What the exercise asks:
Among the entries that follow, the required portion opens with the line containing "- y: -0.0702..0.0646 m" and closes with the line containing "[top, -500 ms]". Give that portion again exactly, and nothing else.

· · ·

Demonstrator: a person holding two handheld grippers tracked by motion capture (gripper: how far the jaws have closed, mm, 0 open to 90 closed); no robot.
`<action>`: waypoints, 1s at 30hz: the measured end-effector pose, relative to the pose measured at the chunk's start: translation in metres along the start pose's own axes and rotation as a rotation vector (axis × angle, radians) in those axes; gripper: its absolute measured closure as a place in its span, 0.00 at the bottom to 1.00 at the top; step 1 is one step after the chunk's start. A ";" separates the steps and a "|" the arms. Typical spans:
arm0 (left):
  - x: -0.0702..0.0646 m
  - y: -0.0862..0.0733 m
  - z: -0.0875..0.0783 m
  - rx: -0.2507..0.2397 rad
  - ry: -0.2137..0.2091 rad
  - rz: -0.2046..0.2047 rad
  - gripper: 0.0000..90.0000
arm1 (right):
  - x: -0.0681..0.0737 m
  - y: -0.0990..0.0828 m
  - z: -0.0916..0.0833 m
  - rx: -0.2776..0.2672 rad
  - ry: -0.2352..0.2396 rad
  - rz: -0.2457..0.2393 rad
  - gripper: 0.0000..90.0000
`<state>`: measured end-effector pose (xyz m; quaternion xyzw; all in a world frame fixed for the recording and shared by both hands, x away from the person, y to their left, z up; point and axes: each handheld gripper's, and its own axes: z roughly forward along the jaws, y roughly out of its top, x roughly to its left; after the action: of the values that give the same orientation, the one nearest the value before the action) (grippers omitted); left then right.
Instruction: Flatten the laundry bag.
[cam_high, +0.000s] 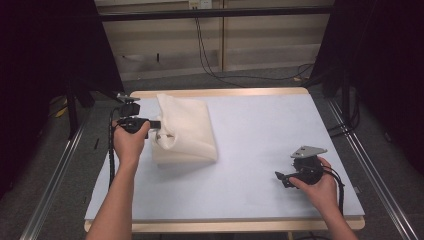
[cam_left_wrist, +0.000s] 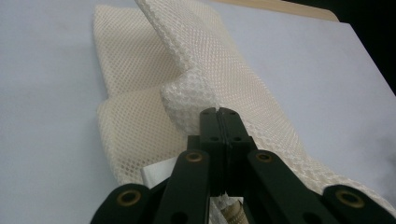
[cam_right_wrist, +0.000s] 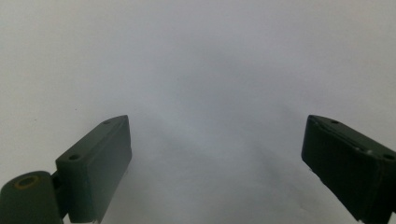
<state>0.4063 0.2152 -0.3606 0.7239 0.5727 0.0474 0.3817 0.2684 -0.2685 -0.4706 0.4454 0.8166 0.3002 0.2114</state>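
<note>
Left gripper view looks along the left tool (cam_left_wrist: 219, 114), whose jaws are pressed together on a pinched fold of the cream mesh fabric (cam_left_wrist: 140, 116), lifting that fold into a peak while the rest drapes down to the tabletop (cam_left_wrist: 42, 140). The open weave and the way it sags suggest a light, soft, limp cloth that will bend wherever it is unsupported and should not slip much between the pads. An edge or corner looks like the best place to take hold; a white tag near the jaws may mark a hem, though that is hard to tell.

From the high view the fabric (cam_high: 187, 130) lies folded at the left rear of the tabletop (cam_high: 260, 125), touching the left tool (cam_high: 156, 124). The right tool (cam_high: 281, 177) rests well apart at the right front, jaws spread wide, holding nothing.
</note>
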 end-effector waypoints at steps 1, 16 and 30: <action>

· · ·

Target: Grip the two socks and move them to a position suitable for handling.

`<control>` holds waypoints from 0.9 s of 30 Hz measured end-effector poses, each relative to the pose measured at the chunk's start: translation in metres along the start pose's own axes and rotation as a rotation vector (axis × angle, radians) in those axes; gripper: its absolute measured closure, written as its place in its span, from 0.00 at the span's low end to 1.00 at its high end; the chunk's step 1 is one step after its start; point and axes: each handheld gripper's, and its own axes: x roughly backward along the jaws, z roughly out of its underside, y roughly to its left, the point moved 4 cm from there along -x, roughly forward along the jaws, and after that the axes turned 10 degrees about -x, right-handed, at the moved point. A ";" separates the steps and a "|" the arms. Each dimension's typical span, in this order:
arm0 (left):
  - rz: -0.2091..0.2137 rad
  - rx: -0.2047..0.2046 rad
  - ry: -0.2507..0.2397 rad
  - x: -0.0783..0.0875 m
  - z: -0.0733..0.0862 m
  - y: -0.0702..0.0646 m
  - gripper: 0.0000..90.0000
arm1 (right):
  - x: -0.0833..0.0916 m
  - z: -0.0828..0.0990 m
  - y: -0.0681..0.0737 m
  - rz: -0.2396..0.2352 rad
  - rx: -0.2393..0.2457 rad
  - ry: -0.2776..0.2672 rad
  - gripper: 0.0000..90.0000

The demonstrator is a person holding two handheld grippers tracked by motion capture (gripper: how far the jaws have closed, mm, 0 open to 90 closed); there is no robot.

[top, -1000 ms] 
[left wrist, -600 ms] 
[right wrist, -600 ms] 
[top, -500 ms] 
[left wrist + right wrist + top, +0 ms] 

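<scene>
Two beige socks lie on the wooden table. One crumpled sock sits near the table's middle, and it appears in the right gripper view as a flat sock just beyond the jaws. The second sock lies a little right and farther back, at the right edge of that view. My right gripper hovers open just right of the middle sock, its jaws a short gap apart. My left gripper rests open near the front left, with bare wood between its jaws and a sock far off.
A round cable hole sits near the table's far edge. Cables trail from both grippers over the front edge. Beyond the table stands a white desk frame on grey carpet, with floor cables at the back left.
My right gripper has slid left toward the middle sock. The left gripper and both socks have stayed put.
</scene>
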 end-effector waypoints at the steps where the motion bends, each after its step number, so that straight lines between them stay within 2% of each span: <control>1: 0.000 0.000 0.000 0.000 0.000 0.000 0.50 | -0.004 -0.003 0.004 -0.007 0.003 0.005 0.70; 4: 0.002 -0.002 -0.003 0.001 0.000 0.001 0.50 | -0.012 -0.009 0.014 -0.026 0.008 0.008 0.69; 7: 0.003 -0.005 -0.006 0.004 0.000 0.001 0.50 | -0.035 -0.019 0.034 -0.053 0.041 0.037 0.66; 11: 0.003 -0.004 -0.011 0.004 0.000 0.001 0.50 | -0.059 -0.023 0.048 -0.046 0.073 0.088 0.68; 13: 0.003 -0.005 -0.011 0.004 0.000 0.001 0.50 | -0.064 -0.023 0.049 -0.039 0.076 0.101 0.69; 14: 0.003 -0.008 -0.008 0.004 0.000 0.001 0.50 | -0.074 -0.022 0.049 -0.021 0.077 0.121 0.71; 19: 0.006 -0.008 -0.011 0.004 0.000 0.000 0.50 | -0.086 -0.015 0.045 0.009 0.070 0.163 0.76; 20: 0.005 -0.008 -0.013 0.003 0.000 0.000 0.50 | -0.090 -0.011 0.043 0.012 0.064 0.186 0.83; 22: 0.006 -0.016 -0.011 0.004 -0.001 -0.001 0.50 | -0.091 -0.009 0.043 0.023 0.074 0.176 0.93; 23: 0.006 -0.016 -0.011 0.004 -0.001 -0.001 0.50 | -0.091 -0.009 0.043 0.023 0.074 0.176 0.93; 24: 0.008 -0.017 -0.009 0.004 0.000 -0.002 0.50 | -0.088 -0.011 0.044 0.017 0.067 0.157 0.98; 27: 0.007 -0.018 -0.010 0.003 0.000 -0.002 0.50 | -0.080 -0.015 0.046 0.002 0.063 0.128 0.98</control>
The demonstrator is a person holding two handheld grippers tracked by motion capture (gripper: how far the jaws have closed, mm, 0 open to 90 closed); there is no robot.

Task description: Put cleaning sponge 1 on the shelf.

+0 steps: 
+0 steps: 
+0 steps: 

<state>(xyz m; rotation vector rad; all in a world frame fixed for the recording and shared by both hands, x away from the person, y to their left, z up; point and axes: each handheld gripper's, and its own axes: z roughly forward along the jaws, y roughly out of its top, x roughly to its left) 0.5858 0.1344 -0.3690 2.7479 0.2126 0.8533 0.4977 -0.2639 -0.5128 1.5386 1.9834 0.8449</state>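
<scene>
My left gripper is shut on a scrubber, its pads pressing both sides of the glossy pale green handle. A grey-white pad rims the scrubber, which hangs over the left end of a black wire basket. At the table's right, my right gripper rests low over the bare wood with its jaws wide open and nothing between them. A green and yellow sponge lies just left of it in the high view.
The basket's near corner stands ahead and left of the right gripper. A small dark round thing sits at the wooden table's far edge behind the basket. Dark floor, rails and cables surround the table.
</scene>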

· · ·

Task answer:
  - y: -0.0702..0.0646 m
  - gripper: 0.0000..90.0000
arm1 (right):
  - x: -0.0833..0.0916 m
  - z: -0.0828..0.0990 m
  - y: -0.0681..0.0737 m
  - rz: -0.2396..0.2352 rad
  - rx: -0.2393..0.2457 rad
  - ry: -0.2776..0.2672 rad
  - gripper: 0.0000..90.0000

The demonstrator is a person holding two handheld grippers tracked by motion capture (gripper: how far the jaws have closed, mm, 0 open to 90 closed); there is no robot.

[top, -1000 ms] 
[left wrist, -600 ms] 
[right wrist, -600 ms] 
[top, -500 ms] 

The work on this exercise is finished.